Daddy reveres knowledge, not for the degrees obtained through formal study or the resulting monetary reward, but for the pleasure of just “knowing.” He would always say you could never tell when you would meet someone and that obscure scrap of information might come in handy. Case in point: One summer I had a date with a college chum from Long Island, and in our part of Oklahoma, any New Yorker was something of a novelty. A little peculiar, to be sure, Hank had lamb-chop sideburns and a thick Yankee accent, and I agonized over what Daddy would think. All for naught as they immediately immersed themselves in a lengthy conversation about the native birds of Long Island, leaving me tapping my foot and wondering if we would get to the movie before the beginning credits. And Hank thought Daddy was pretty “cool.”

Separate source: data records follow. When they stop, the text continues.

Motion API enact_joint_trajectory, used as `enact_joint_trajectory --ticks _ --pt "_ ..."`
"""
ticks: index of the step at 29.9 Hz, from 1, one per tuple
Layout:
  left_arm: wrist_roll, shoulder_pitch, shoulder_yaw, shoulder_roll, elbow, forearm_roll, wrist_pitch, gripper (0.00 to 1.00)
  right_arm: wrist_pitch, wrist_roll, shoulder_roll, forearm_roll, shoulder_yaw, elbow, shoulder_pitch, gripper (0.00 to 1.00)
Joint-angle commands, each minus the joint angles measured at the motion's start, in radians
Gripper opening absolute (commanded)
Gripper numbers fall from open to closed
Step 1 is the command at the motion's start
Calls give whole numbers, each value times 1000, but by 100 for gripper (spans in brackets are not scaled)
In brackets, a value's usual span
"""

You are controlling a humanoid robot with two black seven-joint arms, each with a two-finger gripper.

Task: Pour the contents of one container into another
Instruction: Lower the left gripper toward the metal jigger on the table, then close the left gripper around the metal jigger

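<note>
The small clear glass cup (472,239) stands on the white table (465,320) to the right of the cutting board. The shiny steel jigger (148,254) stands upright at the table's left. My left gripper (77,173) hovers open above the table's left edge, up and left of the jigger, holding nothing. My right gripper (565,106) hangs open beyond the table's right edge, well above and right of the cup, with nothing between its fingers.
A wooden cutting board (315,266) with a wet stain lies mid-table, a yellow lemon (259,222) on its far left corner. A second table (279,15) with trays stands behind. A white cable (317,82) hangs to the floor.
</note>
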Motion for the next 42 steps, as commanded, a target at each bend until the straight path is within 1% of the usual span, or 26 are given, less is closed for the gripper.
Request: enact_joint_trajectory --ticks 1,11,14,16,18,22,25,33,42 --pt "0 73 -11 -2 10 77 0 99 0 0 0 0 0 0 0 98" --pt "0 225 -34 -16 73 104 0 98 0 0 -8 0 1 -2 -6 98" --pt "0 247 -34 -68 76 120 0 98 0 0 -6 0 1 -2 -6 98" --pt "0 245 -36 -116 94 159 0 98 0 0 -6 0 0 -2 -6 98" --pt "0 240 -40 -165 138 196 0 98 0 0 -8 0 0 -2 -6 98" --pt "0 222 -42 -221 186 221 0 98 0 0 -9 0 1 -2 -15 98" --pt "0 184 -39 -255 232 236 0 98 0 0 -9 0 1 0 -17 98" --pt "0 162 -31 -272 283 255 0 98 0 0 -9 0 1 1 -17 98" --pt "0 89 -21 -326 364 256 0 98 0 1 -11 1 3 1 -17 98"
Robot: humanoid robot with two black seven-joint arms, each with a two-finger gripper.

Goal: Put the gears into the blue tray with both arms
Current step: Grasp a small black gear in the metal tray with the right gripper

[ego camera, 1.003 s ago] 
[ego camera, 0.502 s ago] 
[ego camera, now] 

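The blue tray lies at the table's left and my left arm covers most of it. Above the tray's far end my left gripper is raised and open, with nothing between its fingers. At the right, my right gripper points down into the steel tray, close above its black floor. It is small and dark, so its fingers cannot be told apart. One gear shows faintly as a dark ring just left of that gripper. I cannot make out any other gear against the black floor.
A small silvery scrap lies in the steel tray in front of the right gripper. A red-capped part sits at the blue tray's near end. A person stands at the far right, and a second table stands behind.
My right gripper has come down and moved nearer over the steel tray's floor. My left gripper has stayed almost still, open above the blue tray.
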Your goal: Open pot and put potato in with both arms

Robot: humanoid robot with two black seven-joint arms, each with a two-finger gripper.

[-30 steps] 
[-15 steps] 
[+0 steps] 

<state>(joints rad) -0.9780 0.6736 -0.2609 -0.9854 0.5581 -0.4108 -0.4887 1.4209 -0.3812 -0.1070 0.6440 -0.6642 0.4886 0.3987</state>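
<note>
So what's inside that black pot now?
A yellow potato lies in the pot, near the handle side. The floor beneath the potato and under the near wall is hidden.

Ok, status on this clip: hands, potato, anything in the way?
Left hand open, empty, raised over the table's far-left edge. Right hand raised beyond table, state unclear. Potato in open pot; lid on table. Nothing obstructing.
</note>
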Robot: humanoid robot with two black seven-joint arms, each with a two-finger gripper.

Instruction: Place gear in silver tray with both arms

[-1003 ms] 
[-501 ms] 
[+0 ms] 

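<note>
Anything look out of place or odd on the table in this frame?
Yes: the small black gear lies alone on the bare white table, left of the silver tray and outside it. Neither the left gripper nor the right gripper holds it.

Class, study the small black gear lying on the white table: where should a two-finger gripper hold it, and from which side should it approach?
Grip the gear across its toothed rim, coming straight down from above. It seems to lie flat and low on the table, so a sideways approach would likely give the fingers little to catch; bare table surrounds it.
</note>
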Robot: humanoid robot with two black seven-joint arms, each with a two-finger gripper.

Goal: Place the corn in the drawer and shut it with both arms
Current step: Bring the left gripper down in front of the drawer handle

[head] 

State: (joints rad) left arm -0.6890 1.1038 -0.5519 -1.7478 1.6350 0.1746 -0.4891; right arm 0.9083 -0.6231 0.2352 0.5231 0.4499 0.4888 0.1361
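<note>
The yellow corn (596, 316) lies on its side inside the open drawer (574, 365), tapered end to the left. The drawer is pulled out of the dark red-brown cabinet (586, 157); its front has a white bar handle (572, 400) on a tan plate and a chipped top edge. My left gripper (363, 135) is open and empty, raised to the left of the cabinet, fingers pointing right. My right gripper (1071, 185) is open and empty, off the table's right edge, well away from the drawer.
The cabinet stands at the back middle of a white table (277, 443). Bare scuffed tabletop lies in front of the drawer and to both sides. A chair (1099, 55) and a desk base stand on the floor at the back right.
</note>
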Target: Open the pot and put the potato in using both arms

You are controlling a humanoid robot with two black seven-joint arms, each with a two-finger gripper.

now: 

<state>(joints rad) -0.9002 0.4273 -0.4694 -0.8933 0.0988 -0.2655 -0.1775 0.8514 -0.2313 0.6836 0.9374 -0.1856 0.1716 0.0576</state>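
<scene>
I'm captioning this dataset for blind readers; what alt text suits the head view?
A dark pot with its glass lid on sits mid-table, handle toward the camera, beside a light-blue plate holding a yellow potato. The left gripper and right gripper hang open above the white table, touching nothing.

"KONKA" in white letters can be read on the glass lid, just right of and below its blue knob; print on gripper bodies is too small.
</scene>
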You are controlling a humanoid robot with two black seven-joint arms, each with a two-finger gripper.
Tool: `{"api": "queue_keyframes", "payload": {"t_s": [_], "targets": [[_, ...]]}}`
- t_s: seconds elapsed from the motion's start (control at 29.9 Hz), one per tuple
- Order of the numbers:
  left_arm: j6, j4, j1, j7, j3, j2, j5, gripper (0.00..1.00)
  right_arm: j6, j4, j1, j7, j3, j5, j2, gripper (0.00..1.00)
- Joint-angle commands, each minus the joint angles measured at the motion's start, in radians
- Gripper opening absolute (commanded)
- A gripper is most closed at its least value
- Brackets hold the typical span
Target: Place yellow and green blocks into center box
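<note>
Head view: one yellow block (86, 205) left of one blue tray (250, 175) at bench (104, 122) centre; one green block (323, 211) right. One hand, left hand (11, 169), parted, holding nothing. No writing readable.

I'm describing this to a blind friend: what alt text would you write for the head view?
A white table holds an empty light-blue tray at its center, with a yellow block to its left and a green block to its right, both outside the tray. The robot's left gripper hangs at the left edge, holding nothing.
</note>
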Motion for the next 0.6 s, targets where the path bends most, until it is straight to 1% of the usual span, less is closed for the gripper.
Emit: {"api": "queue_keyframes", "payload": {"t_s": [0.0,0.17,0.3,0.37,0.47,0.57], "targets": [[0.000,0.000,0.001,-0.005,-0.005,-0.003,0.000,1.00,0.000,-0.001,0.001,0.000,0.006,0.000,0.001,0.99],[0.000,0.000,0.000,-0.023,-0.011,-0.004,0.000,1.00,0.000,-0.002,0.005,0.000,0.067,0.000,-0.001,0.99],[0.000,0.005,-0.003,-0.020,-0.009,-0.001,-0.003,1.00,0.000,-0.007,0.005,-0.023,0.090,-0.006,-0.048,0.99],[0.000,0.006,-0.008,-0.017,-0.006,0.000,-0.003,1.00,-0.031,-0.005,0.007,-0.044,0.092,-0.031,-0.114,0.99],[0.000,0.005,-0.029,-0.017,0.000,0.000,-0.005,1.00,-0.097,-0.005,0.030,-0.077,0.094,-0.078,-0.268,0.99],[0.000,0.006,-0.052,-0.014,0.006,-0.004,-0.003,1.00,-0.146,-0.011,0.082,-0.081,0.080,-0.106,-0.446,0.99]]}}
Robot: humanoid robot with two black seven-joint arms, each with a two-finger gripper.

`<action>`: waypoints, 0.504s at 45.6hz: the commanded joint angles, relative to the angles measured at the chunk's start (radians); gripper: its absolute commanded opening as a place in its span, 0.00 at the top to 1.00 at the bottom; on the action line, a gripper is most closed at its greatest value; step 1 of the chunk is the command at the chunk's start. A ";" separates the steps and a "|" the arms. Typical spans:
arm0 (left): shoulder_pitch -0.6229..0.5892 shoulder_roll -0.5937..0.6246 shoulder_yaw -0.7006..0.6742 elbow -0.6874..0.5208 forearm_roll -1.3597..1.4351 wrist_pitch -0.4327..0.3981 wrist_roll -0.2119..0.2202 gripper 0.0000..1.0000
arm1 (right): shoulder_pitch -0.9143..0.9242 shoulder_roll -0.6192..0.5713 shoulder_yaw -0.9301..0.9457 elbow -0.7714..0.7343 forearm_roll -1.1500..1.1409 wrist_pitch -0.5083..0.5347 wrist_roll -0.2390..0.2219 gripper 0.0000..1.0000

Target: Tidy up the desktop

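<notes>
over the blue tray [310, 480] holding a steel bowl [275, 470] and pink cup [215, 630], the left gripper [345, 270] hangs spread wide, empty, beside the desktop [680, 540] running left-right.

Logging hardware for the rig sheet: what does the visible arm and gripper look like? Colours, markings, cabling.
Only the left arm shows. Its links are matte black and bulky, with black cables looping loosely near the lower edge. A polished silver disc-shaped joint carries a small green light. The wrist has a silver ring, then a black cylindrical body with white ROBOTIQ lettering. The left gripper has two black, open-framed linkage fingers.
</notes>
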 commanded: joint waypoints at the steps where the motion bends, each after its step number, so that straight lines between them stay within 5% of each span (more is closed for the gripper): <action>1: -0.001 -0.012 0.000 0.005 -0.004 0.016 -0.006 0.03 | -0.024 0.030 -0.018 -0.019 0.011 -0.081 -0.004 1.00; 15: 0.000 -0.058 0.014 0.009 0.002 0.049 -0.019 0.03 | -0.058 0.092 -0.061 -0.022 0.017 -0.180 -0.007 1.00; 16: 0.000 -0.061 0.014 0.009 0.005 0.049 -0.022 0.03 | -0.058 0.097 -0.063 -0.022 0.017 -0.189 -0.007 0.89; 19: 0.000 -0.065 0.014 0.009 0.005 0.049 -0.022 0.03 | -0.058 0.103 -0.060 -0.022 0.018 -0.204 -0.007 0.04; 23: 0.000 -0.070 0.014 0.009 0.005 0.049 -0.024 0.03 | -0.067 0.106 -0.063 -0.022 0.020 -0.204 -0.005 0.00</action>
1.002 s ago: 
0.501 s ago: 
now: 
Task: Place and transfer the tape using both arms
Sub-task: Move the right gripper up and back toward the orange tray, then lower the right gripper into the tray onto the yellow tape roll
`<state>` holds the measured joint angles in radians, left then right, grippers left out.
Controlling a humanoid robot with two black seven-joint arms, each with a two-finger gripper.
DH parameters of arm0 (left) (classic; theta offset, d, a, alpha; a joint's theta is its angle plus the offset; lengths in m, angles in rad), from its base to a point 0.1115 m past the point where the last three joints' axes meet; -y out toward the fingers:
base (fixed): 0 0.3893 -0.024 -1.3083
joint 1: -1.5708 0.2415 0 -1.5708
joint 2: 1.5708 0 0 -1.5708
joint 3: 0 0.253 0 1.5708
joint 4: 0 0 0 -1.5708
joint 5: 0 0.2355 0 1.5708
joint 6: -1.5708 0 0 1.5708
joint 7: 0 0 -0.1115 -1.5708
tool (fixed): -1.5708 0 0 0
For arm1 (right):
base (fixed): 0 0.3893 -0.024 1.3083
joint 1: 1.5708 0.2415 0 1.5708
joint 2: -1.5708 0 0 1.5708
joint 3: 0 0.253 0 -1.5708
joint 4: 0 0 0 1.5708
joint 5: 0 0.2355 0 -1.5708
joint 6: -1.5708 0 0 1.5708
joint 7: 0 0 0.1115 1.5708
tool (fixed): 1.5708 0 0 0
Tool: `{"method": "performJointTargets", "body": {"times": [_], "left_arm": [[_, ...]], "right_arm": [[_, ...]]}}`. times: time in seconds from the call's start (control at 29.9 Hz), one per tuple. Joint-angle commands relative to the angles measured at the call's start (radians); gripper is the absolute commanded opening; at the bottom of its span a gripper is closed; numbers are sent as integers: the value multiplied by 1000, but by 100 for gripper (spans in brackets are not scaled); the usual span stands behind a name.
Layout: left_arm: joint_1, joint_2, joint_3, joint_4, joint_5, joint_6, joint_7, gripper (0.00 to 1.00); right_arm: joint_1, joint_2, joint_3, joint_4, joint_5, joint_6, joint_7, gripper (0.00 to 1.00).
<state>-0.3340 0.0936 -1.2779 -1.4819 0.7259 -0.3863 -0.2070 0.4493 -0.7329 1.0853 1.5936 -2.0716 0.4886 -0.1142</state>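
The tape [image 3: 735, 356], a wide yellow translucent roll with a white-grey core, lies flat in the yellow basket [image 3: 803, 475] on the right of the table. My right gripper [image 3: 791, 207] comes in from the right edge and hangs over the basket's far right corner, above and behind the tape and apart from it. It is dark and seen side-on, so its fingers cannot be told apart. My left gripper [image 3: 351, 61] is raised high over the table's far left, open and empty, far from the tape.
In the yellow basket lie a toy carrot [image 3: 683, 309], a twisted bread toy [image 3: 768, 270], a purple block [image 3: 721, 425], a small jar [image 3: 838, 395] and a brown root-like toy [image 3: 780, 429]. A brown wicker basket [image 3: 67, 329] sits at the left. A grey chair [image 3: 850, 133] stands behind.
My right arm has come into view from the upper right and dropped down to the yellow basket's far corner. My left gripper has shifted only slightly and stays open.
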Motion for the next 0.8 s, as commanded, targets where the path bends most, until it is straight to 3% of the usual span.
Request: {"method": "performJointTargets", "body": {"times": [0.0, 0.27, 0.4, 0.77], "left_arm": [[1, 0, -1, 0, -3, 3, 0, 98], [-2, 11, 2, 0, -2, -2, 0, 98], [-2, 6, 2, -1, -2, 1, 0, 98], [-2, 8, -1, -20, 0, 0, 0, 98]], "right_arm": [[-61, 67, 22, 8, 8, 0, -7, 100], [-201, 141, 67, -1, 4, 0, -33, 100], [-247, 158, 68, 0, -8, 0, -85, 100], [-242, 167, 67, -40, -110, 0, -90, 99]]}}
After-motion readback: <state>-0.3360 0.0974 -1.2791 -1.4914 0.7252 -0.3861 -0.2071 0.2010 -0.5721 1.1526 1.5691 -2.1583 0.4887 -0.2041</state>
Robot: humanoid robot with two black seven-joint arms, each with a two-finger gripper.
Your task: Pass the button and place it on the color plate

We built an addition on our house when I was eleven years old. Child labor laws and minimum wage didn’t exist back then, not when a job needed done. I learned to mix cement by hand using a hoe, a wheelbarrow and the garden hose. The consistency had to be just right to meet the specifications of the job foreman, a.k.a. Daddy.  My sisters and I pulled nails out of boards by the hour, getting paid the household maximum wage—a penny per nail. We griped and grumbled, but we also learned a work ethic—do a good job and get the job done. An added bonus became evident to me as an adult: a feeling of self-sufficiency and fearlessness in attacking projects out of my realm. Today I can operate a band saw, hang wallpaper, refinish furniture or write a story, not because I’m an expert at those skills, but because I learned I could do anything if I put my mind to it.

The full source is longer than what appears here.